### PROBLEM TO WORK ON
Each line of the listing is to be retyped exactly as given.

- Opening Delimiter -

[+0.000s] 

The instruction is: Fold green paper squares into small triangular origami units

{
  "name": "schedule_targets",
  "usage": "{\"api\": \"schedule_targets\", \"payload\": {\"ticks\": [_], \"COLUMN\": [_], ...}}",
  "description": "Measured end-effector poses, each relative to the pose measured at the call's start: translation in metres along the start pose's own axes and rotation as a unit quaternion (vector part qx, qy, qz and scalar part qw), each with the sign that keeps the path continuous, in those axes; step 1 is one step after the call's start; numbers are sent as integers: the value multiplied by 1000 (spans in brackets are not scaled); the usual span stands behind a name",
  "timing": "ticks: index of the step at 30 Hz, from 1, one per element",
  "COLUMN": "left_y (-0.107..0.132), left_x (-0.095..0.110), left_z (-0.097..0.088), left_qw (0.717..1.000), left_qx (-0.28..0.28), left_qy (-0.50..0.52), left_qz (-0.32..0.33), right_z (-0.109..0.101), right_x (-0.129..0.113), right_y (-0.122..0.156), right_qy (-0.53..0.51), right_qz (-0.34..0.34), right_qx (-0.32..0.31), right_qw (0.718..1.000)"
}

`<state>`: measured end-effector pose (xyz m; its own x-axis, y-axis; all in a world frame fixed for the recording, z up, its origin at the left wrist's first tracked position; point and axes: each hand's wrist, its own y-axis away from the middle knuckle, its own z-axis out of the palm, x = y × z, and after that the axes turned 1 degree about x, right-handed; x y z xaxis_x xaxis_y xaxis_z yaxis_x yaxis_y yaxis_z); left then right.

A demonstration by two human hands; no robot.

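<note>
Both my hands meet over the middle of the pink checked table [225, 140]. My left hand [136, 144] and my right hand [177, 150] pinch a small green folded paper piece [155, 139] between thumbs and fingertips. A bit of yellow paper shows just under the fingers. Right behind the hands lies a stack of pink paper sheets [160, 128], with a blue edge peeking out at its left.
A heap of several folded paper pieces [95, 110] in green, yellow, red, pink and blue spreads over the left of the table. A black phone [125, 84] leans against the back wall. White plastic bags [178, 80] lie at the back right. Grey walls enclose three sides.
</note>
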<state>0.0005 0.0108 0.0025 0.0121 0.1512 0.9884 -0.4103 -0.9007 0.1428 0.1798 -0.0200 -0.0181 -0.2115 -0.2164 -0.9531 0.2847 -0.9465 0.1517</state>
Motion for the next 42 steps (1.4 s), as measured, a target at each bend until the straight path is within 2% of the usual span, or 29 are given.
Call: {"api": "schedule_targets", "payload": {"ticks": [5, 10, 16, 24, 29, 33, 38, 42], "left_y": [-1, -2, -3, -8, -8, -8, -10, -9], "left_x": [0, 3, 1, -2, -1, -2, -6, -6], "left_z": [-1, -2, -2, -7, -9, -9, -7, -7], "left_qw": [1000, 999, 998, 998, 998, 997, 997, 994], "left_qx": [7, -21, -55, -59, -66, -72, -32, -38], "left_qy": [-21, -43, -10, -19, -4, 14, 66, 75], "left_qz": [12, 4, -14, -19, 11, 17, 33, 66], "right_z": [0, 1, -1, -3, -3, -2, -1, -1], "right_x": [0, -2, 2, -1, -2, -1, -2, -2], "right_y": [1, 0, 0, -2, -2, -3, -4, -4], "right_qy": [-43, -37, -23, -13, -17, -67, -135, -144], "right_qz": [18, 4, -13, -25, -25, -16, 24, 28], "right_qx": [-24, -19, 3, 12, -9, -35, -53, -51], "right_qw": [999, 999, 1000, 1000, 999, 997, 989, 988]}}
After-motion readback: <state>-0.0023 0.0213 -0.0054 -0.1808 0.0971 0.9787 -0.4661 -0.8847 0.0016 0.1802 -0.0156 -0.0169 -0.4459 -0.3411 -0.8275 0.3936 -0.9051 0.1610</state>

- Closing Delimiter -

### RESULT
[+0.000s] 

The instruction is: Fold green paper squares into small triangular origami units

{
  "name": "schedule_targets",
  "usage": "{\"api\": \"schedule_targets\", \"payload\": {\"ticks\": [_], \"COLUMN\": [_], ...}}",
  "description": "Measured end-effector poses, each relative to the pose measured at the call's start: translation in metres along the start pose's own axes and rotation as a unit quaternion (vector part qx, qy, qz and scalar part qw), each with the sign that keeps the path continuous, in those axes; step 1 is one step after the call's start; numbers are sent as integers: the value multiplied by 1000 (spans in brackets are not scaled); the usual span stands behind a name",
  "timing": "ticks: index of the step at 30 Hz, from 1, one per element",
  "COLUMN": "left_y (-0.107..0.132), left_x (-0.095..0.110), left_z (-0.097..0.088), left_qw (0.717..1.000), left_qx (-0.28..0.28), left_qy (-0.50..0.52), left_qz (-0.32..0.33), right_z (-0.109..0.101), right_x (-0.129..0.113), right_y (-0.122..0.156), right_qy (-0.53..0.51), right_qz (-0.34..0.34), right_qx (-0.32..0.31), right_qw (0.718..1.000)"
}

`<state>`: measured end-effector pose (xyz m; its own x-axis, y-axis; all in a world frame fixed for the recording, z up, its origin at the left wrist's first tracked position; point and axes: each hand's wrist, its own y-axis away from the middle knuckle, its own z-axis out of the palm, x = y × z, and after that the axes turned 1 degree about x, right-handed; x y z xaxis_x xaxis_y xaxis_z yaxis_x yaxis_y yaxis_z); left then right.

A demonstration by two human hands; no robot.

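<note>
Both my hands meet over the middle of the pink checked table [225, 140]. My left hand [136, 144] and my right hand [177, 150] pinch a small green folded paper piece [155, 139] between thumbs and fingertips. A bit of yellow paper shows just under the fingers. Right behind the hands lies a stack of pink paper sheets [160, 128], with a blue edge peeking out at its left.
A heap of several folded paper pieces [95, 110] in green, yellow, red, pink and blue spreads over the left of the table. A black phone [125, 84] leans against the back wall. White plastic bags [178, 80] lie at the back right. Grey walls enclose three sides.
</note>
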<state>0.0005 0.0108 0.0025 0.0121 0.1512 0.9884 -0.4103 -0.9007 0.1428 0.1798 -0.0200 -0.0181 -0.2115 -0.2164 -0.9531 0.2847 -0.9465 0.1517</state>
Motion for the next 42 steps (1.4 s), as measured, a target at each bend until the straight path is within 2% of the usual span, or 29 are given.
Call: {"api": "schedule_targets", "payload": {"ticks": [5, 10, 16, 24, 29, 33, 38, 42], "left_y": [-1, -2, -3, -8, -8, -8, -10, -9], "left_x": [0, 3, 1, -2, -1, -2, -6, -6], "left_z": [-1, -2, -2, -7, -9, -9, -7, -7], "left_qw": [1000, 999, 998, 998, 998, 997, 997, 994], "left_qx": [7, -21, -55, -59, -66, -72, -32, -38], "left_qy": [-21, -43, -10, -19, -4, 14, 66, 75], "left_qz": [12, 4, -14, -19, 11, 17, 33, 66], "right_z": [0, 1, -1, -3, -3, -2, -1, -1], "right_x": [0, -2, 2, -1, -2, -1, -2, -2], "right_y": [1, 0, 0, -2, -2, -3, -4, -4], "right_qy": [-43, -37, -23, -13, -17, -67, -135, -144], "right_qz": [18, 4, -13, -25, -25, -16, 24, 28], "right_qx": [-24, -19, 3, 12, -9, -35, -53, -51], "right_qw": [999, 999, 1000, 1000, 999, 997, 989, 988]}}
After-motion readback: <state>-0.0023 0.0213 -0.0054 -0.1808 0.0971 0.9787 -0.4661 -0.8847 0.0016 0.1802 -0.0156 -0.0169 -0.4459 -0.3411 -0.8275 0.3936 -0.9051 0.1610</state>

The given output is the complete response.